Problem description - Starting at the line containing "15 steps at" and ending at the line containing "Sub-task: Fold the", print every line of the material below exactly, both ends included, and stop there.

Given records -
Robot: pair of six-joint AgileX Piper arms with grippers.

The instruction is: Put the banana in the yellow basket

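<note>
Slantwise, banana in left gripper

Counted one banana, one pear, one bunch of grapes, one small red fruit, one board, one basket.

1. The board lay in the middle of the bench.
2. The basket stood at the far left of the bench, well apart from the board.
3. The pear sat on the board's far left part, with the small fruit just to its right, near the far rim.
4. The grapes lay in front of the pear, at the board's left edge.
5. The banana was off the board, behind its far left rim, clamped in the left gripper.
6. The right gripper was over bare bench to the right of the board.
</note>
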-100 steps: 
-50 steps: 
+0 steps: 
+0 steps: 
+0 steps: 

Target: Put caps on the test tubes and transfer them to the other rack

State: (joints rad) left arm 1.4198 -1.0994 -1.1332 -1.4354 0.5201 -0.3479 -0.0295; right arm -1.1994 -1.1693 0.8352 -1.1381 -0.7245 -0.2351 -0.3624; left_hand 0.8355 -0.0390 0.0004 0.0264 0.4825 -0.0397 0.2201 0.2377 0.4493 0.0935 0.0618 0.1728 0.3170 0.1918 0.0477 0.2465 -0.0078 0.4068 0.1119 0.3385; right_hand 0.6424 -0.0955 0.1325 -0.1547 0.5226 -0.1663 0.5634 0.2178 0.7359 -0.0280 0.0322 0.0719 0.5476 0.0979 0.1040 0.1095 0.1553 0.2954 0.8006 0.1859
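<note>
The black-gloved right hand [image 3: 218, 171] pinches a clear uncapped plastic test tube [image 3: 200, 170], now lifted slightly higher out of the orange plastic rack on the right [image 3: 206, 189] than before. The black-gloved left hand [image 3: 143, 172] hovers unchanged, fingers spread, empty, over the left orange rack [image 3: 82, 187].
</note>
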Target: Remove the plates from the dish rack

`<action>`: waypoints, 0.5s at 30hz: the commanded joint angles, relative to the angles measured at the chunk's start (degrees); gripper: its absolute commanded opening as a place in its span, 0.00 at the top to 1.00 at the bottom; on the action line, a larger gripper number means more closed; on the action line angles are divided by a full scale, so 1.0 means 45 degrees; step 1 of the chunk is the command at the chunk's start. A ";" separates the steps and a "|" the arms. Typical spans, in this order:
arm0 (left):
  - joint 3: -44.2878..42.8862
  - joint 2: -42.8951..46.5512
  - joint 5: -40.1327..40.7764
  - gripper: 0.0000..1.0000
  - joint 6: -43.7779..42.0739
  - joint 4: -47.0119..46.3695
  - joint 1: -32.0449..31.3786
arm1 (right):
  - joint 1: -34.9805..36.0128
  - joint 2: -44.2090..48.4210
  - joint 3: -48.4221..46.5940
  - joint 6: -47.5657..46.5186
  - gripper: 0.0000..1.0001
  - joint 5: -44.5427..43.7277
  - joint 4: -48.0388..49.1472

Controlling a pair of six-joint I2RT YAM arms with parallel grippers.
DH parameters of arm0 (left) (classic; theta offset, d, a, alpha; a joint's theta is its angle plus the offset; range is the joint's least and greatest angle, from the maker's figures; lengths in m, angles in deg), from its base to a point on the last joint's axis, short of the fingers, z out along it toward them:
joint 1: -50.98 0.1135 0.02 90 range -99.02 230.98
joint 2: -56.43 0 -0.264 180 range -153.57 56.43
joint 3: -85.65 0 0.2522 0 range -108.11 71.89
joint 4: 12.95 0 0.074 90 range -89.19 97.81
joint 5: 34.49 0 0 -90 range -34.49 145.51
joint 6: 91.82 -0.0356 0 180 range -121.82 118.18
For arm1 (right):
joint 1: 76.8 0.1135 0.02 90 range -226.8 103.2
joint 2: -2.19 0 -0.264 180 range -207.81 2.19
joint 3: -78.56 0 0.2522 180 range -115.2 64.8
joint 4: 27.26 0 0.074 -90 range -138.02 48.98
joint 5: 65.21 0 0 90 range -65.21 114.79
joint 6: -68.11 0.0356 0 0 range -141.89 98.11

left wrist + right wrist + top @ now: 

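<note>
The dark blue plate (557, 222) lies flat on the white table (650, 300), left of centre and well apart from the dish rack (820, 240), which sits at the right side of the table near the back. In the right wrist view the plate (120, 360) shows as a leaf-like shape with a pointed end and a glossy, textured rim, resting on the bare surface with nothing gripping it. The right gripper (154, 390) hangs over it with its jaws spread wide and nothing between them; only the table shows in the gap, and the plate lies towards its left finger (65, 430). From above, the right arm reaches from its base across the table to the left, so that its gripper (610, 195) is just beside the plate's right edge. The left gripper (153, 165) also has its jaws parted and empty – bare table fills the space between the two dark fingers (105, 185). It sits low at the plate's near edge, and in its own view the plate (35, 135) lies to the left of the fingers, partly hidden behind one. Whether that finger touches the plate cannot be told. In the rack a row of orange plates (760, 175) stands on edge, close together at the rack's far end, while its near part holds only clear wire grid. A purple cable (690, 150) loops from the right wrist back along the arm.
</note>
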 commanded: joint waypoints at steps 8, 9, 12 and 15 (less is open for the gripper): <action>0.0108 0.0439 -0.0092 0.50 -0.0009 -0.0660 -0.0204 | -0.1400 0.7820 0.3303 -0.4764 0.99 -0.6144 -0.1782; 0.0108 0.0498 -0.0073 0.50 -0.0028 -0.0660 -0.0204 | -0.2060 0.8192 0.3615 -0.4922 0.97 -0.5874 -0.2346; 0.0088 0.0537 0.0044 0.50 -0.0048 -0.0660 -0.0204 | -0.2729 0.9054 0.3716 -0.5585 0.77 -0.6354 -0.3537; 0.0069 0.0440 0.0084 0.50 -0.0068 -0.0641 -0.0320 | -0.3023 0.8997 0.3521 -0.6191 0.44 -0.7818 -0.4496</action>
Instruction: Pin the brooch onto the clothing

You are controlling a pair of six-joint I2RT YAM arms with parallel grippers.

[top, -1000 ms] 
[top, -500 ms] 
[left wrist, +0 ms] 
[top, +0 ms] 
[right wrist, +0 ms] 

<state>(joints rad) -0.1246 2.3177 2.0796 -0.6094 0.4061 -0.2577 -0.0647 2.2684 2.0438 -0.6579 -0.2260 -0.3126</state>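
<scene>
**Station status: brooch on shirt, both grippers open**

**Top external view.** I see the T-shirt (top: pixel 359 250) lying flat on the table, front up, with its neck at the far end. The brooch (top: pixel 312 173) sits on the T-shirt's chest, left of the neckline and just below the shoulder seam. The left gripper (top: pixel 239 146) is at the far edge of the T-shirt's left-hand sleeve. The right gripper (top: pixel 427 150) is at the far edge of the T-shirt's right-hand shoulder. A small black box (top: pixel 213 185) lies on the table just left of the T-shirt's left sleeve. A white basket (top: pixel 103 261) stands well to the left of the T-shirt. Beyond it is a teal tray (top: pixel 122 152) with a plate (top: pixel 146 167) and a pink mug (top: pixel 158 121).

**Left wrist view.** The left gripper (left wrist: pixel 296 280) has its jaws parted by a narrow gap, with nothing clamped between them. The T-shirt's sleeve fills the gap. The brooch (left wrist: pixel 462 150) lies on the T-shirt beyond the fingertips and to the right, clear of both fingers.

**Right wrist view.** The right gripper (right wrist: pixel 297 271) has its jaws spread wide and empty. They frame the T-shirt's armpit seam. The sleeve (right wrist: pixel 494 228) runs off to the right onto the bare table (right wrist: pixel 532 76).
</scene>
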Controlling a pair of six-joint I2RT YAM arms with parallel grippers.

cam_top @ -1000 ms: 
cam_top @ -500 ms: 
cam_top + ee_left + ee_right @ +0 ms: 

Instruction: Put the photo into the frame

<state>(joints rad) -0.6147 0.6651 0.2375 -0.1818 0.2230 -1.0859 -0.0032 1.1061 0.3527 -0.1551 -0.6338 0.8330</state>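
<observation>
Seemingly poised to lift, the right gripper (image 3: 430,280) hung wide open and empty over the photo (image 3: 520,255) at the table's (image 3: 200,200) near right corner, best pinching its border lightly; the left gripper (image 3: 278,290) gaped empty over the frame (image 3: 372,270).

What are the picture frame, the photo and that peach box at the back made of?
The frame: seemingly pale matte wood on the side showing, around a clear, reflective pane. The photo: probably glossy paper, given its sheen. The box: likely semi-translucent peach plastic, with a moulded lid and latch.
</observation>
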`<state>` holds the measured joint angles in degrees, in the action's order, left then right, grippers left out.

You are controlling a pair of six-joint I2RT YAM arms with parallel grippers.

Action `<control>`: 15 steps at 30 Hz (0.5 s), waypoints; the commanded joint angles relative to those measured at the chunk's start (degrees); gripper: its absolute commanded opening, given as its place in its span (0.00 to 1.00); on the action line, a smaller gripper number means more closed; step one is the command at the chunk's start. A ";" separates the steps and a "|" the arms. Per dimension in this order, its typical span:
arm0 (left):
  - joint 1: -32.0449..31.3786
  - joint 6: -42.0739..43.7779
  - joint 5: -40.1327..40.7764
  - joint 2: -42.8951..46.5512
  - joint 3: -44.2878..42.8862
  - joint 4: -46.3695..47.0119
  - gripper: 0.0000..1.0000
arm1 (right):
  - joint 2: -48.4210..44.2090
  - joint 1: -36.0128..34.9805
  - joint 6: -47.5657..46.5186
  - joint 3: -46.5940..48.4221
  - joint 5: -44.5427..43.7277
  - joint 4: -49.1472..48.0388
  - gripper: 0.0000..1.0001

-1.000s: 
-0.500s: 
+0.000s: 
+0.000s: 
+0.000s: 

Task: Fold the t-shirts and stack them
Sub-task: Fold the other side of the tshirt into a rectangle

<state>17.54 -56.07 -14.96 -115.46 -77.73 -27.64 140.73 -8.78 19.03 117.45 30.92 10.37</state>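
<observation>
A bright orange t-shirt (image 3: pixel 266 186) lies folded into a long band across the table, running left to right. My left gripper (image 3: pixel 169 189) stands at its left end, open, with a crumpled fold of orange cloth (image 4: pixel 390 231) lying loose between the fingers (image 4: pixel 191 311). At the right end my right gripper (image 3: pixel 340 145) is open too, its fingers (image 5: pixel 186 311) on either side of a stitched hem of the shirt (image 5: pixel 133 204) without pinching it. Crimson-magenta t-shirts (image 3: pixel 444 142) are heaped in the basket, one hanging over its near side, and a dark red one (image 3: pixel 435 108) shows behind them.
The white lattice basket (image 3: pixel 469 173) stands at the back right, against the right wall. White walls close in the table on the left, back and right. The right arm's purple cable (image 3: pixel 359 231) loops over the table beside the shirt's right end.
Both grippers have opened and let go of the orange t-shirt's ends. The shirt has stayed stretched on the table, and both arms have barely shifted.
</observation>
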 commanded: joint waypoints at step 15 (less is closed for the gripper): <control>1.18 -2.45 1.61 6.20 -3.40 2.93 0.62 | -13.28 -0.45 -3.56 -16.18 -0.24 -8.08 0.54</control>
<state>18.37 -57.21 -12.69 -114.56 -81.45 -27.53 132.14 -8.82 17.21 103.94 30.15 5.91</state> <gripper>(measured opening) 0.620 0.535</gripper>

Your response -
Action `<control>`: 15 steps at 30 Hz (0.5 s), waypoints; the commanded joint angles relative to those measured at the chunk's start (degrees); gripper: its absolute commanded opening, given as its place in its span (0.00 to 1.00); on the action line, a smaller gripper number means more closed; step one is the command at the chunk's start. A ";" separates the steps and a "|" the arms. Per dimension in this order, its typical span:
arm0 (left):
  - joint 1: -32.0449..31.3786
  - joint 6: -42.0739..43.7779
  - joint 5: -40.1327..40.7764
  - joint 2: -42.8951..46.5512
  - joint 3: -44.2878..42.8862
  - joint 4: -46.3695..47.0119
  - gripper: 0.0000..1.0000
arm1 (right):
  - joint 2: -48.4210..44.2090
  - joint 1: -36.0128..34.9805
  - joint 6: -47.5657..46.5186
  - joint 3: -46.5940..48.4221
  - joint 5: -44.5427..43.7277
  - joint 4: -49.1472..48.0388
  - gripper: 0.0000..1.0001

-1.000s: 
-0.500s: 
+0.000s: 
+0.000s: 
+0.000s: 

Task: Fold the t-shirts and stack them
Sub-task: Fold the other side of the tshirt into a rectangle

That is the complete output for this exercise.